Proston is located 40km north-west of Wondai and on Saturday, September 30 it will be holding three different events that will offer visitors unique insights into the town’s history.
Proston began its life as a railway construction camp in 1917 when a school was opened, but it only really began to grow in 1923 when it was connected to Murgon by a railway branch line.
Shortly before after the railway arrived a tea room opened in the town, and cattle yards, a hall and a hotel were erected soon afterwards.
A butter factory opened in 1934, and by the outbreak of WWII there was an electricity-generation company, a cinema, a cottage hospital, a sawmill, a cash and carry store, a hairdresser, a baker and several tradespeople working in the town.
A railway sleeper mill opened in 1950 and there was a buoyant dairying industry in the district which led to the creation of a show society in 1958. The local school grew in the 1960s when smaller surrounding schools were closed and children bussed to Proston.
However, between 1954 and 1976 Proston’s population fell by 44%, reflecting the decline of dairying, the closure of the butter factory and the loss of sleeper cutting. The railway was finally closed in 1993.
Today, Proston’s population has rebounded to its post-war level, helped in part by the nearby Lake Boondooma and in part by its attractiveness to new residents seeking a quiet country town lifestyle.
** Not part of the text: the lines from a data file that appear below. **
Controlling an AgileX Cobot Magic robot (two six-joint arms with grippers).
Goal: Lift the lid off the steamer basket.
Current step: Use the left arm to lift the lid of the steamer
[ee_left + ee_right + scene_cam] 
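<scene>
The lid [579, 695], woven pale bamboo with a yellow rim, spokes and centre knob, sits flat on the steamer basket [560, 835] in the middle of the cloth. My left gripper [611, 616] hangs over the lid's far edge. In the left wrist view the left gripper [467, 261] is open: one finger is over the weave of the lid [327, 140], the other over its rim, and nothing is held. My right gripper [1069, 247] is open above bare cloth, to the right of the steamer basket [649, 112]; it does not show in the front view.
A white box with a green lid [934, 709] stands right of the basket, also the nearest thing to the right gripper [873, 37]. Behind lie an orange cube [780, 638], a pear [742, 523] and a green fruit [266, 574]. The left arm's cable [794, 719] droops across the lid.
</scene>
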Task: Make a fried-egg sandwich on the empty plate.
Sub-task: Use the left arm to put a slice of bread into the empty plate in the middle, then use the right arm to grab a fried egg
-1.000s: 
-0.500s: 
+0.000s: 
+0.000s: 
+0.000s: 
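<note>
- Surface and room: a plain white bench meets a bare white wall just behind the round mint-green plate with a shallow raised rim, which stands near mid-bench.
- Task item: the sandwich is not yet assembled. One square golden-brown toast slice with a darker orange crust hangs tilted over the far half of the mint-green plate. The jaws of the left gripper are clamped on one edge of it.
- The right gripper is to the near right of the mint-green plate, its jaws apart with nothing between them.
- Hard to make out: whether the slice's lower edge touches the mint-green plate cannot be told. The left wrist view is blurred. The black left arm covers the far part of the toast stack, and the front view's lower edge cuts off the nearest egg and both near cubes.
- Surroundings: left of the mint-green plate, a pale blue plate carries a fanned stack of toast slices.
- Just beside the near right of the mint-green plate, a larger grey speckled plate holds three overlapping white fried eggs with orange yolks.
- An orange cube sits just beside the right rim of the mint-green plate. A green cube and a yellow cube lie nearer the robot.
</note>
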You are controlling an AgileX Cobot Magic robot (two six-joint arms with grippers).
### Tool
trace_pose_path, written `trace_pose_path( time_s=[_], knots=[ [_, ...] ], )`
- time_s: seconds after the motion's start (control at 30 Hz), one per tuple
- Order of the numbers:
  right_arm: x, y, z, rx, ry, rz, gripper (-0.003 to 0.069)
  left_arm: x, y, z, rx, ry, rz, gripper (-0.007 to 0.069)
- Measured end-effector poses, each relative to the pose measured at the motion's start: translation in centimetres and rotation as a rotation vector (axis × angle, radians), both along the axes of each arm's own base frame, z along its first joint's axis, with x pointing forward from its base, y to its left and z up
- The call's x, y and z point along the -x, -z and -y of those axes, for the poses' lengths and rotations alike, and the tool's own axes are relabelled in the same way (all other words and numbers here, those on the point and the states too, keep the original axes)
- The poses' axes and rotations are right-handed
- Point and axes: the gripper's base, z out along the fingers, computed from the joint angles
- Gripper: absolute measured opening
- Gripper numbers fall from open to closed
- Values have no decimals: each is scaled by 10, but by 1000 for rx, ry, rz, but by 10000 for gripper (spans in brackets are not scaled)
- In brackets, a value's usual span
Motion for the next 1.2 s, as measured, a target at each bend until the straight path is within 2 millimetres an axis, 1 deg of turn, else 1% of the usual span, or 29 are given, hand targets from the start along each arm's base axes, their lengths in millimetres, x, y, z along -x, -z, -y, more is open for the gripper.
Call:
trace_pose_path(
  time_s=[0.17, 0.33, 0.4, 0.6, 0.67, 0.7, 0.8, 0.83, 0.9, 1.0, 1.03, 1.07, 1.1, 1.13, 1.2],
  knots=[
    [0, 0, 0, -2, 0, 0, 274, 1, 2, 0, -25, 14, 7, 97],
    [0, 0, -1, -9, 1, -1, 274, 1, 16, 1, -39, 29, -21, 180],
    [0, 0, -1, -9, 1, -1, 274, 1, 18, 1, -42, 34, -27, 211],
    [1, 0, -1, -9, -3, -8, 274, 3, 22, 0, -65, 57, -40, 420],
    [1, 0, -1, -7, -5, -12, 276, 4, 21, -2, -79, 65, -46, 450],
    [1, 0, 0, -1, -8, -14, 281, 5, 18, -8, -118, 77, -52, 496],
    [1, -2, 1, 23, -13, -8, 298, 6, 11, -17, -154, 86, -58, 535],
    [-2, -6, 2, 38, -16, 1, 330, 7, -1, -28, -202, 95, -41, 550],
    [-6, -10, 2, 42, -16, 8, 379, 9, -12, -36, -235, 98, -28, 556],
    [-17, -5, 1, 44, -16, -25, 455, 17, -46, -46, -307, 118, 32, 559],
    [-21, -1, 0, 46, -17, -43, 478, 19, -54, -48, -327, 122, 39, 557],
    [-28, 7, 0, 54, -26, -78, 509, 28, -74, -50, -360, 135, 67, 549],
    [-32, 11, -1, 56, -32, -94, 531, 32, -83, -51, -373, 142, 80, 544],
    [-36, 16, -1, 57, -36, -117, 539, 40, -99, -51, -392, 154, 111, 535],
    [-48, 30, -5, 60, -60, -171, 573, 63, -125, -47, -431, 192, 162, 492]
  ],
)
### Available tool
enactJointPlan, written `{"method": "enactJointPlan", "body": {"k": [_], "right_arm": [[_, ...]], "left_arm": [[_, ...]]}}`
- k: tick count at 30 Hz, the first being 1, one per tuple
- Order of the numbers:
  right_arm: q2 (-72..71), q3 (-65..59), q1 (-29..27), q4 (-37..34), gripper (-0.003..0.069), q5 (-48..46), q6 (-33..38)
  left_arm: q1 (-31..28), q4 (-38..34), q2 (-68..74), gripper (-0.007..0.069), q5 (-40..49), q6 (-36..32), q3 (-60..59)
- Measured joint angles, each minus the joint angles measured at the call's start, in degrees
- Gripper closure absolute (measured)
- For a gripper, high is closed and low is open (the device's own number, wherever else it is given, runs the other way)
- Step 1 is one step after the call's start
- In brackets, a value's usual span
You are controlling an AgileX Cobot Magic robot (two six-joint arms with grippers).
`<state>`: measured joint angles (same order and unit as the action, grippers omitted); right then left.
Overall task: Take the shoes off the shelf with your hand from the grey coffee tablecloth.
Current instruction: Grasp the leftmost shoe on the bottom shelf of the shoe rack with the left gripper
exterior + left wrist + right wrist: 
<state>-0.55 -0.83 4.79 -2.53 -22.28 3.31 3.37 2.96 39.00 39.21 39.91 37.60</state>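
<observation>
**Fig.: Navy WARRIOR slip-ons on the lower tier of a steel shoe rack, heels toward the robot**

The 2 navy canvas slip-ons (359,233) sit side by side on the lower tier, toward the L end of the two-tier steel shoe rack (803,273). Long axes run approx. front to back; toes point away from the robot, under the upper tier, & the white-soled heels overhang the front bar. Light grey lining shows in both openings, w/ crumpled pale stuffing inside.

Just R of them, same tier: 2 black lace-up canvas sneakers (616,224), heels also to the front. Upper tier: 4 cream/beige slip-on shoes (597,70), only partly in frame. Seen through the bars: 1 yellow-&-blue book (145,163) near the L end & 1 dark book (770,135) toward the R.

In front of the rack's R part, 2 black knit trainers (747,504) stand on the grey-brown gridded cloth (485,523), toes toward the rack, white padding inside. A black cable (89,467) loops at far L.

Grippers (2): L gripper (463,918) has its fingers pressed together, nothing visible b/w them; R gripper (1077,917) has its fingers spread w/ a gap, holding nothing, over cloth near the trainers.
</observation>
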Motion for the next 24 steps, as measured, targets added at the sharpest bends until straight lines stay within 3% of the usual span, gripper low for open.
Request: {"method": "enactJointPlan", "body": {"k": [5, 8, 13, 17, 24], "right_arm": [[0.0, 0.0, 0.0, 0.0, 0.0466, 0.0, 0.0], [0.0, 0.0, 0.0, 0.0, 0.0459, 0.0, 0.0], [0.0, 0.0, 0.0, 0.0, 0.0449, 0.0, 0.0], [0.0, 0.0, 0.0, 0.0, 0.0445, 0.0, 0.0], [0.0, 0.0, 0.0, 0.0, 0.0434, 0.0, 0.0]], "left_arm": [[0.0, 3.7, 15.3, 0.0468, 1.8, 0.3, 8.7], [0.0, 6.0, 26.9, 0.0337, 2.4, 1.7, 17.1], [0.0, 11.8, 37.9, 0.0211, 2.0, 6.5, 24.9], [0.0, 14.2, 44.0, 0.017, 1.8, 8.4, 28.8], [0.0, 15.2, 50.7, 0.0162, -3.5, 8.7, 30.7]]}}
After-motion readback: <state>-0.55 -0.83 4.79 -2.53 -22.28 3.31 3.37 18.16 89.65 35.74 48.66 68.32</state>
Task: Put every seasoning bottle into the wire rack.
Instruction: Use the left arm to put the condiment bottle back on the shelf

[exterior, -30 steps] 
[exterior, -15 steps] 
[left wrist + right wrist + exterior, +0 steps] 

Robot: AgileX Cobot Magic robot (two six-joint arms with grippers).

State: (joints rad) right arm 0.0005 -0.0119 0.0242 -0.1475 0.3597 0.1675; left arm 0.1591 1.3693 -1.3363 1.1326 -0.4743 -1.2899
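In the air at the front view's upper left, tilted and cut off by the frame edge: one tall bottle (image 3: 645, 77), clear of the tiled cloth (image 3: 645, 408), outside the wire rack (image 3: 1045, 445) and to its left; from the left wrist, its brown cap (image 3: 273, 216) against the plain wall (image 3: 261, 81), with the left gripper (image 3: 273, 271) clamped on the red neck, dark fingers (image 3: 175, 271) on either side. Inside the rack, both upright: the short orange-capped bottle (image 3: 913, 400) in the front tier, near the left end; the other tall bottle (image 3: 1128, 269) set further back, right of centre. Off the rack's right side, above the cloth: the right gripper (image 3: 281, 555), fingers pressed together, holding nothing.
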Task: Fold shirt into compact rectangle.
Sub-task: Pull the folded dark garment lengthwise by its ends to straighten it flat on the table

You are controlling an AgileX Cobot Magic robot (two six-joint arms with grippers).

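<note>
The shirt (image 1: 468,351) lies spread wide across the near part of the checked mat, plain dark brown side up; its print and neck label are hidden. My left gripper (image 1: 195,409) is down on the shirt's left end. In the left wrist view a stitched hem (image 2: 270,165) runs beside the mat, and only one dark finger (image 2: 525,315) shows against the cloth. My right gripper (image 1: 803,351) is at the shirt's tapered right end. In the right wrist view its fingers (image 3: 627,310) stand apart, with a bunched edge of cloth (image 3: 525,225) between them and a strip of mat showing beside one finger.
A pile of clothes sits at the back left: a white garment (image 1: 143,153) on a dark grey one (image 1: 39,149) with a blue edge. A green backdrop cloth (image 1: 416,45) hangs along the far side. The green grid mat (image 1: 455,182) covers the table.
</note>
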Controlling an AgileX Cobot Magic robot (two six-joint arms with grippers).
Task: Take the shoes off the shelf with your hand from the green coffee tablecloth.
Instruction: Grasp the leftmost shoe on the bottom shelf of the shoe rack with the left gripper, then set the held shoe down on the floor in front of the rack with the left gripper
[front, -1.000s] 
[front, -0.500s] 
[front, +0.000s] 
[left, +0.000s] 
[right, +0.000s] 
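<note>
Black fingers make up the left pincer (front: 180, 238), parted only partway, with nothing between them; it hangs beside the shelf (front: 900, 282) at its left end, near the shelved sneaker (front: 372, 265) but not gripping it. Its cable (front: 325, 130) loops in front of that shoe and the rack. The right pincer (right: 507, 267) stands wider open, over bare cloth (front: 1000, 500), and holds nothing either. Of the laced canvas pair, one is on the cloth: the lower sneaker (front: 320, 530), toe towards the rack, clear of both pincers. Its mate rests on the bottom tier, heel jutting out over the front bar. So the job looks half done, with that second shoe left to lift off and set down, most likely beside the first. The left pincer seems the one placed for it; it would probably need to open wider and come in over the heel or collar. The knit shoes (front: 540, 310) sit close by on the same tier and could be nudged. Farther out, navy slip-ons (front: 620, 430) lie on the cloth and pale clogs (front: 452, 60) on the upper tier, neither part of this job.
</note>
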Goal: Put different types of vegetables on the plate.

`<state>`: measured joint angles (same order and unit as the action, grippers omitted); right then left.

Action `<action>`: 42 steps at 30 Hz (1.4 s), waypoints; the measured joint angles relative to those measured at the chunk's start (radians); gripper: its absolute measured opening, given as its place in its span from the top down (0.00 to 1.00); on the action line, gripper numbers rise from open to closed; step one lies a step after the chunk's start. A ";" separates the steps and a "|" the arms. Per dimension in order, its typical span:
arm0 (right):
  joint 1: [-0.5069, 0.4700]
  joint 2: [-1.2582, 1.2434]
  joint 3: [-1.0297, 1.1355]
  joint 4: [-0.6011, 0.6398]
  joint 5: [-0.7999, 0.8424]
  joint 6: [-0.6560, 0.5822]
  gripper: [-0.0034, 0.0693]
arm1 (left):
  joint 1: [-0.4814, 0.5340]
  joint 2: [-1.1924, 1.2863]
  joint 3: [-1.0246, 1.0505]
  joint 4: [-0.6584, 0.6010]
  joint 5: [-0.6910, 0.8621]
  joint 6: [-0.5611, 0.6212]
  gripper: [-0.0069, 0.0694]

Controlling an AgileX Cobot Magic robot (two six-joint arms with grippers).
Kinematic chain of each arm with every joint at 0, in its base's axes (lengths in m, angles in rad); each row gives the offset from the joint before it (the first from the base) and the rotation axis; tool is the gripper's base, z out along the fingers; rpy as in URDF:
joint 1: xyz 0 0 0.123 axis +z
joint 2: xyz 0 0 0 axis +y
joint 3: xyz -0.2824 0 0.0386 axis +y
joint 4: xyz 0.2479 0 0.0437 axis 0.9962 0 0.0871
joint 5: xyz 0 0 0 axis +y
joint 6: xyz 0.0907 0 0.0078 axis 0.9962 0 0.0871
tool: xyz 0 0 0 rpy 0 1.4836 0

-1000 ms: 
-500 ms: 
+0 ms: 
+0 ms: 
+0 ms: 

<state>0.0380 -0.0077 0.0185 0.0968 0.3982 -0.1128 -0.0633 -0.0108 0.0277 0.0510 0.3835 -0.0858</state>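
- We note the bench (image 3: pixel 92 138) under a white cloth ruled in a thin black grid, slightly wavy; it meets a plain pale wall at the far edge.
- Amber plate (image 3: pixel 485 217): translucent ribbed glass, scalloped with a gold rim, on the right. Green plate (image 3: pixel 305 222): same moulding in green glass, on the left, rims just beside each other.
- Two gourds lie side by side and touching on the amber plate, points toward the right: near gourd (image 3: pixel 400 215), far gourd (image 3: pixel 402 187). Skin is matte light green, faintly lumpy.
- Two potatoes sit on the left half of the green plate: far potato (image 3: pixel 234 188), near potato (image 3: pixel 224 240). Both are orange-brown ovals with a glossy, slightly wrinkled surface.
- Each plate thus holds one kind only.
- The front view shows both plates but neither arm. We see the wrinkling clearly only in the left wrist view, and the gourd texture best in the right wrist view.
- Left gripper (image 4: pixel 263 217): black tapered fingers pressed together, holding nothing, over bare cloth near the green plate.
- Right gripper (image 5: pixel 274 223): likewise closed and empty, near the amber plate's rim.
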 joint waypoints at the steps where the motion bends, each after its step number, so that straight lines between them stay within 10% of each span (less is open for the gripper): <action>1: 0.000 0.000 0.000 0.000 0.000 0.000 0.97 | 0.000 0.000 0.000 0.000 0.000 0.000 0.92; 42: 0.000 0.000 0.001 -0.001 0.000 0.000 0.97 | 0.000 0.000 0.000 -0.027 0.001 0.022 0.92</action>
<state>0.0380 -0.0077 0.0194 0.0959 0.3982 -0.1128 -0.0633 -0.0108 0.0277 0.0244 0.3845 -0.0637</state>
A department store (NB Inspirations) opened in Proston several years ago and was recently joined by the Jacaranda Tearooms, which have restored another traditional enterprise absent from Proston for many years.
On Saturday, September 30 Proston is inviting former residents and first-time visitors alike to come explore the town’s history and learn more about life in rural Queensland.
The day’s events wil kick off at 10:00am with the re-dedication of the Reinke Scrub Conservation Park at Weir Road in Proston.
Members of the Reinke family eill be returning as special guests and Paul Forster, the Chief Botanist at the Queensland Herbarium, will be giving an overview of the significance of this precious remnant of vine scrub.
Scouts will be providing tea and damper, and because parking is limited guests should meet at the Proston P-10 school in Rodney Street to car pool (don’t forget to BYO chair and hat/umbrella).
After this, the Jacaranda Tearooms will remain open until 1:00pm for anyone wishing to purchase a light lunch before joining The Heritage Trail Walk, which will take place in the main business precinct of the town.
Visitors who’d like to join this free walk should meet at the Cultural Centre in Rodney Street at 2:00pm for an entertaining and insightful three-hour walk that will explore the history of Proston’s CBD buildings and the recollections of residents.
And after this – at 5:30pm – the last event of the day will be a “Fire The Brand” campfire evening at the Overnight Campground in Railway Park.
Families will have the opportunity to immortalize their family brand into timber that will be used to produce seating at the campsite, using a gas branding furnace that will be on hand.
A brand identifier board will record the brand and owner for future local history reference, and this informal evening will also share memories and personal histories of brands and branding. A BBQ dinner will also be available for purchase at this event, which will run until about 8:30pm.